On both sides, there's disappointment. We all feel—
know
—they're good novels that should be finding an audience by now. Charles wishes we had a more sensible plan for promoting his books. Some on our staff wish he were a more enthusiastic salesman. There are no hard feelings, but when Charles writes a fourth and final manuscript in his saga, it's mutually agreed that it's time to part company.

This one is called “Where the Water-Dogs Laughed.”
The Cock's Spur
remains my favorite, but there's no doubt the new novel is the most daring thing Charles has written, particularly in the way it pays homage to the Cherokee culture and world view. At its center is Northern exploitation of the Southern mountains, in the person of timber baron George Gordon Meade Weatherby. A full-time clear-cutter of forests and part-time hunter of big game, Weatherby grows obsessed in his quest to kill the preeminent bear in the high country. Wounded in the head and driven to rage by pain, infection, and hunger, the animal turns the attack on his tormentors. It is left to Hamby McFee, now aged, to track and kill the bear in the merciful, grateful tradition of the Cherokees and so begin to restore balance to the natural world. It is Hamby's death scene, too.

As should a man with three well-received novels and a
pair of midlevel awards to his credit, Charles begins by contacting agents in the hope of making a sale to a national publisher.
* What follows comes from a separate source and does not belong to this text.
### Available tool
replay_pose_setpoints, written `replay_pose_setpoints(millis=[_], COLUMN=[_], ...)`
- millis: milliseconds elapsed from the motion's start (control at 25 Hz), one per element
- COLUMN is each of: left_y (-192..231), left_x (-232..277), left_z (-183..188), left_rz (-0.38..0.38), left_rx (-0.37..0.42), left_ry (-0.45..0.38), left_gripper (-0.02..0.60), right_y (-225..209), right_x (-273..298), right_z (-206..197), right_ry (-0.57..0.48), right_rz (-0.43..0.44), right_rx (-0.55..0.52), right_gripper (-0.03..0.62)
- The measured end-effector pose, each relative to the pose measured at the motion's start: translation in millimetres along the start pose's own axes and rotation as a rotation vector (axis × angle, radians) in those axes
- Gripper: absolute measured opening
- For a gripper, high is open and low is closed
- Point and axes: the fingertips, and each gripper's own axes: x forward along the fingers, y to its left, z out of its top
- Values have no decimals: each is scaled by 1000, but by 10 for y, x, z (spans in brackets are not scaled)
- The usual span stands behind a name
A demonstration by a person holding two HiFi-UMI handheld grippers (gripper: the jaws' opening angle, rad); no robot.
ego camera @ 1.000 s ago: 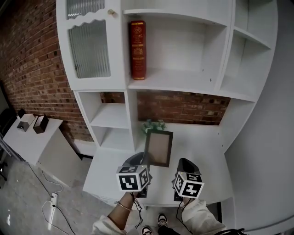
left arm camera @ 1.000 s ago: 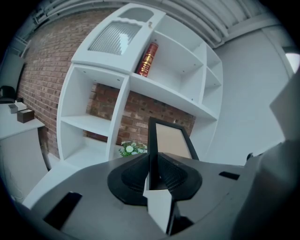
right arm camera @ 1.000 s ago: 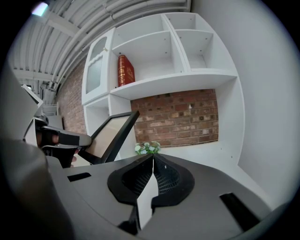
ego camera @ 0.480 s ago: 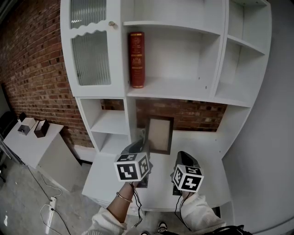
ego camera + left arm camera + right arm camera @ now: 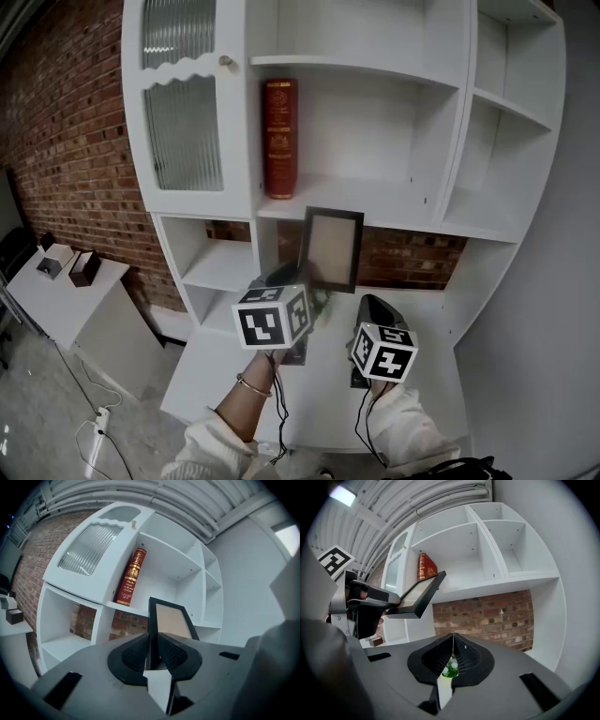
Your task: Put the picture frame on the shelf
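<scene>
A black picture frame with a tan panel hangs upright in the air in front of the white shelf, about level with the board that bears the red book. My left gripper is shut on the frame's lower left edge; in the left gripper view its jaws pinch the frame edge-on. My right gripper hovers lower right of the frame, apart from it. Its jaws meet at the tips with nothing held. From there the frame shows upper left.
A ribbed glass cabinet door is left of the book. A small green plant stands on the white desk below the shelf. A brick wall and a low side table with small boxes lie to the left.
Both grippers have risen. The frame went up with the left gripper from just above the desk to the height of the book's shelf.
</scene>
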Motion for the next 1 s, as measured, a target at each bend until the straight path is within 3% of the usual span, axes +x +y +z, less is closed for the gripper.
replay_pose_setpoints(millis=[440, 560, 1000], left_y=[6, -8, 22], left_x=[515, 698, 1145], left_z=[651, 710, 777], left_rz=[34, 30, 71], left_rx=[8, -28, -42], left_ry=[2, 27, 127], left_gripper=[66, 66, 67], right_y=[16, -3, -74], right_x=[429, 515, 765], right_z=[384, 454, 621], right_ry=[0, -2, 14], right_rz=[54, 66, 84], right_rx=[-3, -4, 0], right_gripper=[25, 25, 25])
But like me, he's not as persistent as he ought to be. One agent tells him he's “clearly a wonderful writer” who is “fully deserving of representation and a larger potential readership,” then declines to take him on as a client because of the difficulty in getting publishers to accept “a writer such as yourself.”

What kind of writer would that be, exactly? He's understandably discouraged by such mixed messages.
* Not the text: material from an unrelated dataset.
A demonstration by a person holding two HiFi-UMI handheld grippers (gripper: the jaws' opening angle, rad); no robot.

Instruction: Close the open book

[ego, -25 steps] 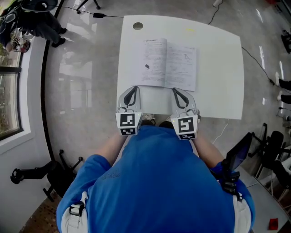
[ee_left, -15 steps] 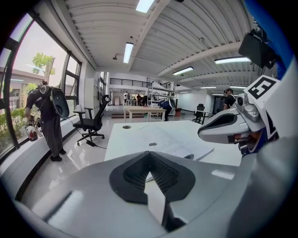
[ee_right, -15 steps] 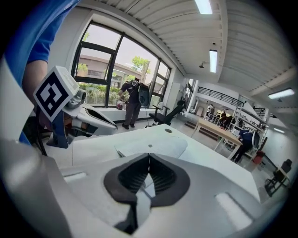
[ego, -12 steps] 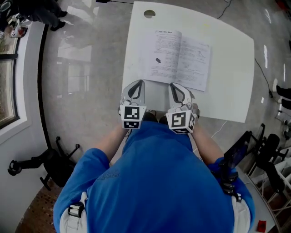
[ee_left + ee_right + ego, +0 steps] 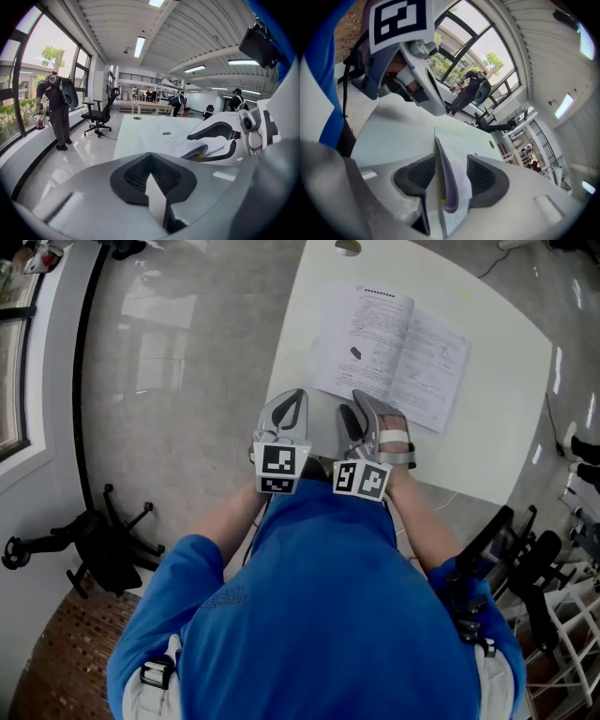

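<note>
The right gripper (image 5: 451, 159) has just been opening its jaws. They stand wide, with the near edge of the open paperback book of white printed pages (image 5: 394, 343) loose between them, unpinched. Beside it, the left gripper (image 5: 151, 161) is closed on nothing. The book lies flat on the smooth white bench (image 5: 497, 418). I judge it light and floppy, with slippery leaves that crease easily, so take the whole right-hand stack by its outer edge.

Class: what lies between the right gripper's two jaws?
The open book, edge-on; the right gripper has just been opening its jaws. The right gripper view shows it.
</note>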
Charles submits the manuscript directly to an editor at one noted house, only to receive a faux-personal reply saying it has been read “with care and interest”—though his package appears not to have been opened at all—and that it is being rejected because “we are a small publishing company and we have to limit our list to only a few new titles each year.” Charles fires off a reply mimicking the letter line by line, describing himself as “a small author” who must limit himself to a few rejections per annum. It's funny and probably justified. It's his way of saying good-bye to commercial concerns, to the whole set of conditions that combine to turn aside good work.

The novel finally finds a home with a new, small publisher in the mountains. The staff there is thrilled to have Charles and promises to involve him in every phase of the process. As a gesture of their developing relationship, the publisher even presents him a three-foot chainsaw-carved figure of a bear.
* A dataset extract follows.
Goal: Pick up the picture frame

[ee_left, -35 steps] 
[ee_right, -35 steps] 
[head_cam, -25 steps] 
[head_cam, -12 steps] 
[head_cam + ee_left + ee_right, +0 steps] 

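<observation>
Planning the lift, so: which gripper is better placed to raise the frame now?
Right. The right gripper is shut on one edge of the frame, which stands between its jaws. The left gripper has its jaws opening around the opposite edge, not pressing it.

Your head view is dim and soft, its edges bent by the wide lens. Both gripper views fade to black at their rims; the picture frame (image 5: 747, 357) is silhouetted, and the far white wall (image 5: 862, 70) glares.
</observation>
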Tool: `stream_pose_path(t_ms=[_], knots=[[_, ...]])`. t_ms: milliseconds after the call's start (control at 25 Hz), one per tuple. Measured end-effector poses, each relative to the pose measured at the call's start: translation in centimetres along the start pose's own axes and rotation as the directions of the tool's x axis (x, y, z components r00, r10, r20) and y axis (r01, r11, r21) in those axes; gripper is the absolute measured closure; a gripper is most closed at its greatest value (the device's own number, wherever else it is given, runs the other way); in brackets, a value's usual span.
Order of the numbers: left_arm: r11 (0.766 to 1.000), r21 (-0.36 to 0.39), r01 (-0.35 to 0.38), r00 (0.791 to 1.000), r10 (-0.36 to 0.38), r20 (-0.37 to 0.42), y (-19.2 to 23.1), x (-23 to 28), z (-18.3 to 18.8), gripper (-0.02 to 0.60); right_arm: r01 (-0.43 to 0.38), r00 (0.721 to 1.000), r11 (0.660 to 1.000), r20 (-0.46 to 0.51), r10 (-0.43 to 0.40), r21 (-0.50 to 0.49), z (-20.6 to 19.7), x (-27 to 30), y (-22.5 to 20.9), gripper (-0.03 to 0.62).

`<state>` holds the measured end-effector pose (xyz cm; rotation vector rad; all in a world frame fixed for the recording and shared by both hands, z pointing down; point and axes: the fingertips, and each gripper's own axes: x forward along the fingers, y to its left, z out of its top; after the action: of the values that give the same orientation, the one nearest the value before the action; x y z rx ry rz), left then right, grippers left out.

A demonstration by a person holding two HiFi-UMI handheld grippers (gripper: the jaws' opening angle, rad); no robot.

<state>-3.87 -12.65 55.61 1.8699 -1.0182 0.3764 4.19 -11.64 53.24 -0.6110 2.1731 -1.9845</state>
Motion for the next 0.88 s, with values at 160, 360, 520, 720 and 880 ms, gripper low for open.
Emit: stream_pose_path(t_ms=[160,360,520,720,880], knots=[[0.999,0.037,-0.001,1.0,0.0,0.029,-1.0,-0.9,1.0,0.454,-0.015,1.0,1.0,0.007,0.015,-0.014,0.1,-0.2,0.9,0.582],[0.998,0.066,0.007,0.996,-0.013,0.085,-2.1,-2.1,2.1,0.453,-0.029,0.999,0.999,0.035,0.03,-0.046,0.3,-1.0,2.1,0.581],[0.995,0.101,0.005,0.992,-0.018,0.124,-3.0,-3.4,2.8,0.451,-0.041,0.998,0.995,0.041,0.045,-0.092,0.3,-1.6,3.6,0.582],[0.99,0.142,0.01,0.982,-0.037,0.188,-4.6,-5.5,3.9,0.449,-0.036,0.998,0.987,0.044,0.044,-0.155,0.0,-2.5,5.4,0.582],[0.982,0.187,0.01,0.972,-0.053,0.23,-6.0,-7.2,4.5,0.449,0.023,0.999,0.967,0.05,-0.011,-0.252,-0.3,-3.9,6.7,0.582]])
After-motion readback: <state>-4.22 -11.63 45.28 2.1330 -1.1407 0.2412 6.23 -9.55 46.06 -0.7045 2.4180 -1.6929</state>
A couple of times, I try to draw him out on the subject of Charles Frazier.

Feelings in the mountains toward Frazier are complex. When someone like Robert Morgan scores an Oprah-sized coup, it's acknowledged that he's gotten lucky, of course, but the consensus is that he's fought the noble fight over a long career and that his good fortune is to be celebrated. But Frazier's success has so far exceeded everyone else's, and it's come by such a different path, that there's no agreement on what to make of him. He's a man whose manuscript likely would have mildewed in a basement if his wife hadn't taken part of it without his knowledge and shown it to her friend Kaye Gibbons, who in turn recommended it to her agent. He's also a man whose one-page outline for a second novel, based on the life of white Indian Will Thomas—a well-known figure in the mountains whose story anyone might have fictionalized—brought him an eight-million-dollar book deal and another three million for movie rights.